What are you looking forward to for next year?

 I feel like I'm at a point where I need to start making some things happen. Whether in running or art or a job or relationships.

Like when I first moved to Charlottesville I joined the really good running club and I committed to that and it was really hard but I ran the best races I've ever run. Then a job and injuries kinda got in the way and I don't know if I've really gotten back to that level of commitment. Or, if I did, I made some kind of foolish mistakes and it wasn't running in ways that helped me race the best.

So, just now I wrote out a plan for the next month to try to run a fast 800 meters. That's something I haven't done in a really long time. An 800 or writing out a plan. I'm hoping I'll get some good results from a concrete goal and plan.

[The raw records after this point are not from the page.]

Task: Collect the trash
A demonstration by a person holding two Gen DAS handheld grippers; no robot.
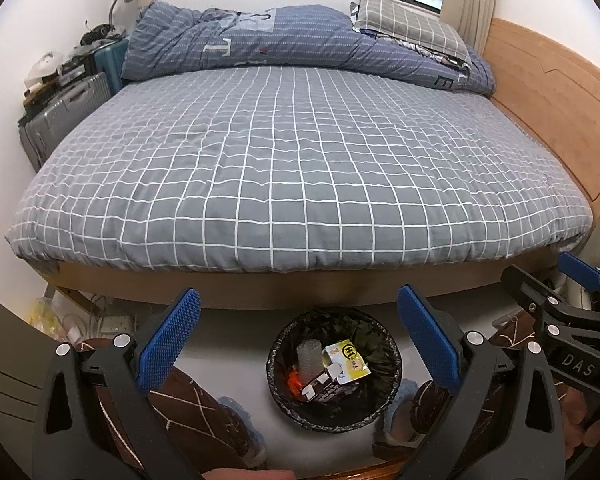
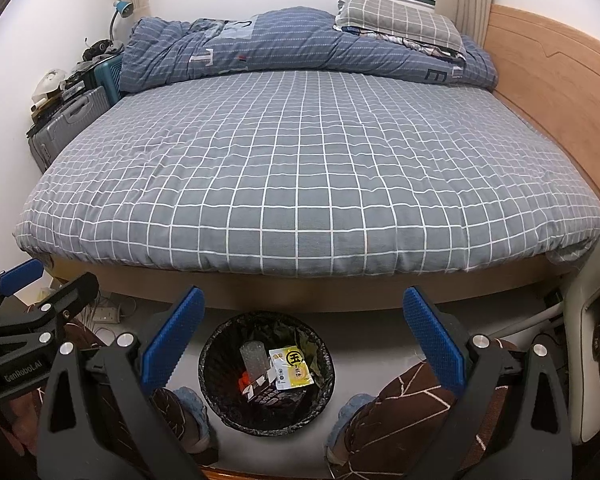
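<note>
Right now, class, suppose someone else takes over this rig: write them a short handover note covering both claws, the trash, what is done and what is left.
Left claw: open, empty, held above the bin.
Right claw: open, empty, also above the bin.
Trash: a yellow packet, a clear wrapper, a dark carton and an orange scrap lie inside the bin, which stands on the floor at the foot of the bed.
Done: those pieces are binned.
Left: no loose trash shows on the bed; check the floor clutter by the power strip before finishing.
</note>
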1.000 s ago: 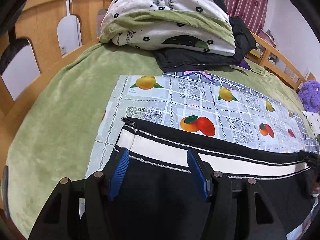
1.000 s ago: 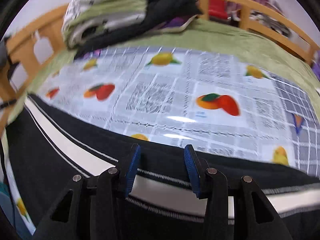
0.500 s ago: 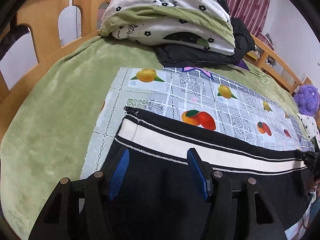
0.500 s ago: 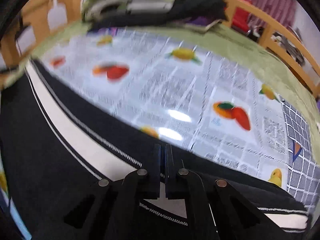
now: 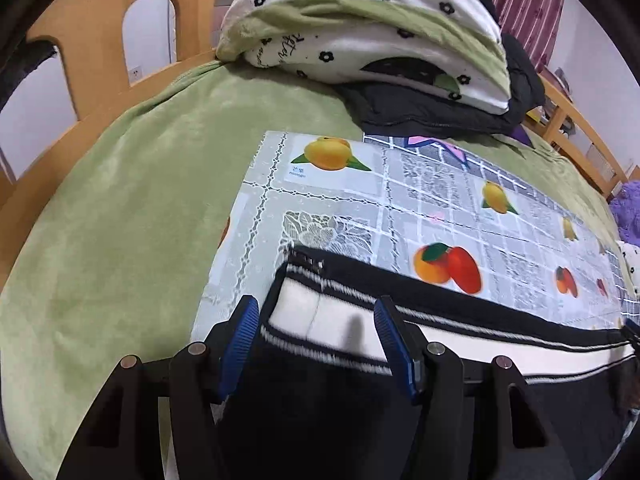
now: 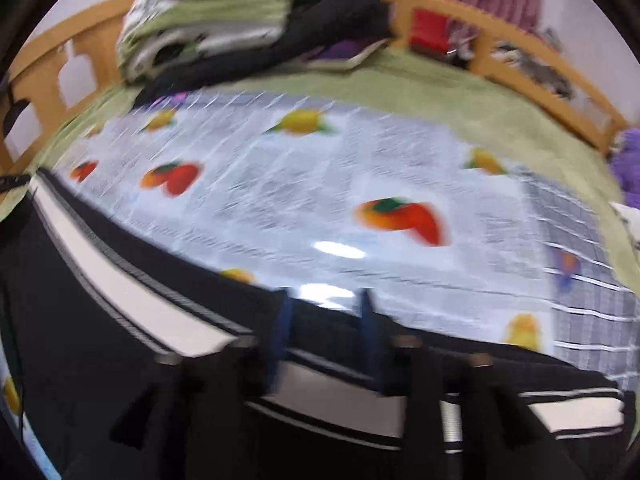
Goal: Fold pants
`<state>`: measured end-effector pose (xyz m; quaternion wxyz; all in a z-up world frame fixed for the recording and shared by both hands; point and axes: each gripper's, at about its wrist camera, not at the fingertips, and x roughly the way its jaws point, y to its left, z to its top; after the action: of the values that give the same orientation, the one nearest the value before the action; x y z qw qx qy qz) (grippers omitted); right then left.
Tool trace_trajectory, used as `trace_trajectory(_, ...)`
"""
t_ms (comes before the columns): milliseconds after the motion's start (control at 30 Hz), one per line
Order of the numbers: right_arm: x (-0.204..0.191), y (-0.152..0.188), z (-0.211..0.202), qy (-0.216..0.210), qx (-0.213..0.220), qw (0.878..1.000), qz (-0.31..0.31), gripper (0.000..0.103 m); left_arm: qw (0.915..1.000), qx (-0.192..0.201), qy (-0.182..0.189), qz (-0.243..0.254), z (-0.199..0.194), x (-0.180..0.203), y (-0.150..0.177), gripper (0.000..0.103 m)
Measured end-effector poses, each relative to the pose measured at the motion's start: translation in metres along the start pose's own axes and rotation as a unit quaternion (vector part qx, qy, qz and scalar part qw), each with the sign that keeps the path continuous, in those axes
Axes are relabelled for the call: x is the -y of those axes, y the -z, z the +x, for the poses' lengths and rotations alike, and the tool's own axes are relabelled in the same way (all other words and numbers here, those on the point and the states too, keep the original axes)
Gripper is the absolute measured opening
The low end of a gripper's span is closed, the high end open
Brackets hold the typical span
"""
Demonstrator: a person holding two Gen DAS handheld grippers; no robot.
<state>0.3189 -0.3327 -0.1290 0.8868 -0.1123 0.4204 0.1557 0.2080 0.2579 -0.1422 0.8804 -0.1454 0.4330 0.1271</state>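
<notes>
1. Where the pants [image 5: 400, 400] lie flat on the fruit-print mat [image 5: 400, 200] over the bed [image 5: 120, 240], we see the white side stripe [image 5: 480, 344] running L-R.
2. Left gripper [image 5: 316, 336]: fingers spread wide, straddling the striped hem end; nothing gripped.
3. Right gripper [image 6: 324, 332]: view blurred, but blue fingers appear parted over the far edge of the pants; no grip evident.
4. Step, as we judge: pre-grasp for a fold. Next: both must close on the edge w/ equal bite, then lift together.

R claw [image 6: 324, 332] open over blurred pants [image 6: 120, 292] on fruit-print cloth [image 6: 360, 184].
</notes>
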Motion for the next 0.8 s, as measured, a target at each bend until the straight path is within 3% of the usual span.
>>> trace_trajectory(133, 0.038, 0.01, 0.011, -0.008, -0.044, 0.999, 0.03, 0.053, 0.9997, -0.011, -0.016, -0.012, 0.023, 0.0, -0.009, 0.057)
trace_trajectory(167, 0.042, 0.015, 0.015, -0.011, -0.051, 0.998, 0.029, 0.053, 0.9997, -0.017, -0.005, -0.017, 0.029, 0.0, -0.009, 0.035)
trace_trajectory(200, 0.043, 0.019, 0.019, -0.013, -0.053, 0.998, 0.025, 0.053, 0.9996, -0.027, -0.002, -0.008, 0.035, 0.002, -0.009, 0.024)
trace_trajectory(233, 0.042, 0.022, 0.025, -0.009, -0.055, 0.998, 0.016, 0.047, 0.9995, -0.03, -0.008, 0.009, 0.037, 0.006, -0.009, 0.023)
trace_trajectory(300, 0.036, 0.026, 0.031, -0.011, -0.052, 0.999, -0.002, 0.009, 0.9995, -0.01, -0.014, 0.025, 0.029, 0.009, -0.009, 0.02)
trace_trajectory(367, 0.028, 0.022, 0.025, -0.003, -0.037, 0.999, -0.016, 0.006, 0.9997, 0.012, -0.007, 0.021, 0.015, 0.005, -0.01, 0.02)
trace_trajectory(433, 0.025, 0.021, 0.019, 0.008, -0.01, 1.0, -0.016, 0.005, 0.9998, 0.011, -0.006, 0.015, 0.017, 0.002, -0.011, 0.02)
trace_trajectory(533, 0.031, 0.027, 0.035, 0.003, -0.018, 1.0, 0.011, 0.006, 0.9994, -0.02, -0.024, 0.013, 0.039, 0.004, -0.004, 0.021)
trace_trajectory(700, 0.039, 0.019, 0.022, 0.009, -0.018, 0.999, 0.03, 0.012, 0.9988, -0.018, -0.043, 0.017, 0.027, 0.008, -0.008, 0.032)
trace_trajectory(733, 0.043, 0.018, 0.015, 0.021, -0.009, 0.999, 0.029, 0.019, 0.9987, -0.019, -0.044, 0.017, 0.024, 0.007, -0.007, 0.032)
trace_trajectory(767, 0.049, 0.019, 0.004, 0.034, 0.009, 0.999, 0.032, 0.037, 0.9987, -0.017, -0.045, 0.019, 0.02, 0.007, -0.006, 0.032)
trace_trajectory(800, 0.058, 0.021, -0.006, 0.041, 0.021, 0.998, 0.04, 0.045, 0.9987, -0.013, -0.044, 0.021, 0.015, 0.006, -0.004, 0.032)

Professionally, I went into this year with a lot of momentum really excited about camp and leading trips and the potential of that extending beyond the summer as well. It looks like that won't happen. At least this year. So, I think after school is still worth sticking around for, I really want to do that and then the question is, "what is the other piece?"

Is that getting another job? Is it trying to do something with art? We shall see. But I think I need to commit all the way to whatever I decide. And really go after something.

I don't know. I mean, I thought the summer was still safe and it looks like that might be off the table. And then who knows about the Fall. or The Winter.

What I can control right now is running--which I'm committing to. and creative pursuits. reading, drawing, writing, making videos. And I think I'm doing okay on that front. So, I'm in a financially stable place right now.

Go me! Get through this stretch. Reconvene when more data available.